Es importante analizar que existen muchos mitos respecto a la contratación de personas para laborar en determinadas empresas, pues lo que realmente se necesita para ser contratado es que existan empresarios que estén dispuestos a contratar los servicios de otra persona, que tanto empresarios como colaboradores lleguen a un acuerdo económico y pueda entonces conseguir trabajo la persona que haya ofertado sus cualidades profesionales y que éste haya coincidido con la demanda de los empresarios.

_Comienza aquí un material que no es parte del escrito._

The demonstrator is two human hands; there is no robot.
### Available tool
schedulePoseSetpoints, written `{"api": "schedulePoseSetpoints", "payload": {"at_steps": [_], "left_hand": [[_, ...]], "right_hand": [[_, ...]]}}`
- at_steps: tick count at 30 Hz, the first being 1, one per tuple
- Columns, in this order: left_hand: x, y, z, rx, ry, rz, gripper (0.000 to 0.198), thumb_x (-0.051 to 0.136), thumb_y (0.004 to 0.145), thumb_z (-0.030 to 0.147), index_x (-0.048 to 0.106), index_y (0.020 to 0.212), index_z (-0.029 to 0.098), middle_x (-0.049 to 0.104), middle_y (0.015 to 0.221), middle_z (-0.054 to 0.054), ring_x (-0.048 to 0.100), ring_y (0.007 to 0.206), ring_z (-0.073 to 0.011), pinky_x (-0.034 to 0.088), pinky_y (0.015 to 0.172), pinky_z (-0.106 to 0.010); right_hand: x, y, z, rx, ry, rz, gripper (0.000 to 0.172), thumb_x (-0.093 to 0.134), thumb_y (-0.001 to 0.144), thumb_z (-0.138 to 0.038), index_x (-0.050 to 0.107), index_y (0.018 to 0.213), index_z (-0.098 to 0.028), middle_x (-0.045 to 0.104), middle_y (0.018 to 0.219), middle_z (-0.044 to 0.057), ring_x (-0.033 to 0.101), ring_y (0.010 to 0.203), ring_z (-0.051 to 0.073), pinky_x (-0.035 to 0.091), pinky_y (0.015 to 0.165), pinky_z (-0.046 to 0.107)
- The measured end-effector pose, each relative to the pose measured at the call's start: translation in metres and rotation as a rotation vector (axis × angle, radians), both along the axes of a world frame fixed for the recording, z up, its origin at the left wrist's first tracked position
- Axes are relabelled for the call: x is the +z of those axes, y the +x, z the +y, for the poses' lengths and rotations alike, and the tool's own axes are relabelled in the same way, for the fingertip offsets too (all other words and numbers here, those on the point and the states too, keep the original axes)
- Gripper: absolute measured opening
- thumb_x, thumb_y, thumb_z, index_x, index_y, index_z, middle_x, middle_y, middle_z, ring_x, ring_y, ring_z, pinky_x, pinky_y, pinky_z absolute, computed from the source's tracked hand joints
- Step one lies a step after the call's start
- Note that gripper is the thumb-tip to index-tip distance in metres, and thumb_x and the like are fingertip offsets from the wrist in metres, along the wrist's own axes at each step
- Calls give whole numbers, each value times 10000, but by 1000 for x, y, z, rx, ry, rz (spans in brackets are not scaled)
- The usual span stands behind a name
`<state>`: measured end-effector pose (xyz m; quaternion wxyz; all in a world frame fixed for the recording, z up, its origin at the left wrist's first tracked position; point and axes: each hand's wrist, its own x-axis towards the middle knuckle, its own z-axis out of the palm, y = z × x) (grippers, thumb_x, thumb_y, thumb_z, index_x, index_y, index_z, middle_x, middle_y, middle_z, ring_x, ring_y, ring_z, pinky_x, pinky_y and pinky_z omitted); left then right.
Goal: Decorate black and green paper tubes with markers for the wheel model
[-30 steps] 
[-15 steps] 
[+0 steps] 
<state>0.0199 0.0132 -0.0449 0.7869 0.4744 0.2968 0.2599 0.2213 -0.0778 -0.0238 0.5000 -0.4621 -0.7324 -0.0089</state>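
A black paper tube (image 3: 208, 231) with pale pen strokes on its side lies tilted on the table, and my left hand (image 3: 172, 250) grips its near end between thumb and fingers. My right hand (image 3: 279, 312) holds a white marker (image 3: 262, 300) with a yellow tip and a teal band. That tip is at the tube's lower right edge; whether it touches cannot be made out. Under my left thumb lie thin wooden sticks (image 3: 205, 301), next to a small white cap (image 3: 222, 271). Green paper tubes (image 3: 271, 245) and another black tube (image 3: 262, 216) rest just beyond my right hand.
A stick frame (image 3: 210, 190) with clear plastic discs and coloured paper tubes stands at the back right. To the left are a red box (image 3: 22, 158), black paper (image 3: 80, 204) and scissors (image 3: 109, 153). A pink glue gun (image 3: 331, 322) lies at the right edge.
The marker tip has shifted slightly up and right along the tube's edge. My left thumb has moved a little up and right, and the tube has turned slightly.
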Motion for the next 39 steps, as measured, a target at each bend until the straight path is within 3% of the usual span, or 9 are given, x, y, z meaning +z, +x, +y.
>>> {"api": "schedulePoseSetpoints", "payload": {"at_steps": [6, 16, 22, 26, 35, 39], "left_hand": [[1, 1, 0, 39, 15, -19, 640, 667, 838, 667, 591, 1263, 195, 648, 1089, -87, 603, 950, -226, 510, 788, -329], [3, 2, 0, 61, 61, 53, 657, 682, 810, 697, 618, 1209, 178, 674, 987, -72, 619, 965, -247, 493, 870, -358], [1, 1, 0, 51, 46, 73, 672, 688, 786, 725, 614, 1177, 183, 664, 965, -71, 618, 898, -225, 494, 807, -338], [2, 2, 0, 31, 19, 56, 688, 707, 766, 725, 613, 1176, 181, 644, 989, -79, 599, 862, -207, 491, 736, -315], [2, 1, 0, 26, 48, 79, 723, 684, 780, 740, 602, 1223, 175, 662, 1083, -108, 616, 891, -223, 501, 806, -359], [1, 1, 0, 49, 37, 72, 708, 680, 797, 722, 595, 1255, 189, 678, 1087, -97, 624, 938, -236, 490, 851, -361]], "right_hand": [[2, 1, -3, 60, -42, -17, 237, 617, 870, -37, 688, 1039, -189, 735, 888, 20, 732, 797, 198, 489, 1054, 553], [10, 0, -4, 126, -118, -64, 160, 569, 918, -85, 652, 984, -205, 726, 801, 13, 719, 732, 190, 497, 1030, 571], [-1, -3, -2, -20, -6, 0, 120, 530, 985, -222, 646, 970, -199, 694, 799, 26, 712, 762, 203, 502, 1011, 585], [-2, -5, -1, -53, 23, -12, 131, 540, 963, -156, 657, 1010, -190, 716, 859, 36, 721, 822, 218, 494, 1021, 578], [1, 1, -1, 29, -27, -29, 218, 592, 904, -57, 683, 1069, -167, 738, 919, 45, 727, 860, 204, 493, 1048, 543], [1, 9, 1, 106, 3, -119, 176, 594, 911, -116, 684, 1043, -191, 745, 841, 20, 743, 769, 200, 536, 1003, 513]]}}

En múltiples ocasiones se asume que si alguien toma una beca, aprende inglés, alemán o francés, viaja por el mundo capacitándose y logrando éxitos académicos entonces seguramente encontrará un “buen trabajo”, lo cual queda desmentido pues el mercado (los empresarios) no contratan por “mérito”, ellos están acostumbrados a contratar por “valor”, es decir, nadie compra lo que no le conviene, nadie paga más de lo que considera “caro”; pues las contrataciones en el mercado laboral no difieren mucho de las compras en el mercado popular que hace el guatemalteco diariamente, en donde el guatemalteco o guatemalteca “REGATEA” precios con el vendedor, hasta lograr el precio que para él es justo o adecuado a su bolsillo.

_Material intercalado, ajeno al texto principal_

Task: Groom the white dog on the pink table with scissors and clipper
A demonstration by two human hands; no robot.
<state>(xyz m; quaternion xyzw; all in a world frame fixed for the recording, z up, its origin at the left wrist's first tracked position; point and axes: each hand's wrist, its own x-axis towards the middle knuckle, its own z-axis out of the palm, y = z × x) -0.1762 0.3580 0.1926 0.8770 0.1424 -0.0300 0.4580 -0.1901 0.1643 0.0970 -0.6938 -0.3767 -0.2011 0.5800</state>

Cosa similar sucede cuando se contrata a un colaborador, pues la pugna entre demanda y oferta hace que los salarios suban o bajen y esto no depende exactamente de ninguna de las dos partes (empresarios y colaboradores) pues el mercado es “espontáneo” nadie lo dirige, lo único que se hace es “REGATEAR” esos precios para llegar finalmente a un acuerdo de salarios, sueldos, honorarios o estipendios.

La verdad al cien por ciento es que, según las palabras del licenciado Alvarez, existirán mejoras salarios en la medida que hayan más empresarios y muchos de ellos vayan tras los servicios del guatemalteco que debe estar listo, presto y dispuesto a negociar y llegar a un acuerdo económico que beneficie al empresario y al colaborador mismo, quien sin lugar a dudas mejorará también su calidad de vida en la medida que más empresarios estén interesados en su persona.

Colaboración
Alder Godínez

 

AVISO IMPORTANTE: El análisis contenido en este artículo es obra exclusiva de su autor, las aseveraciones realizadas no son necesariamente compartidas ni son la postura oficial de la Universidad Francisco Marroquín.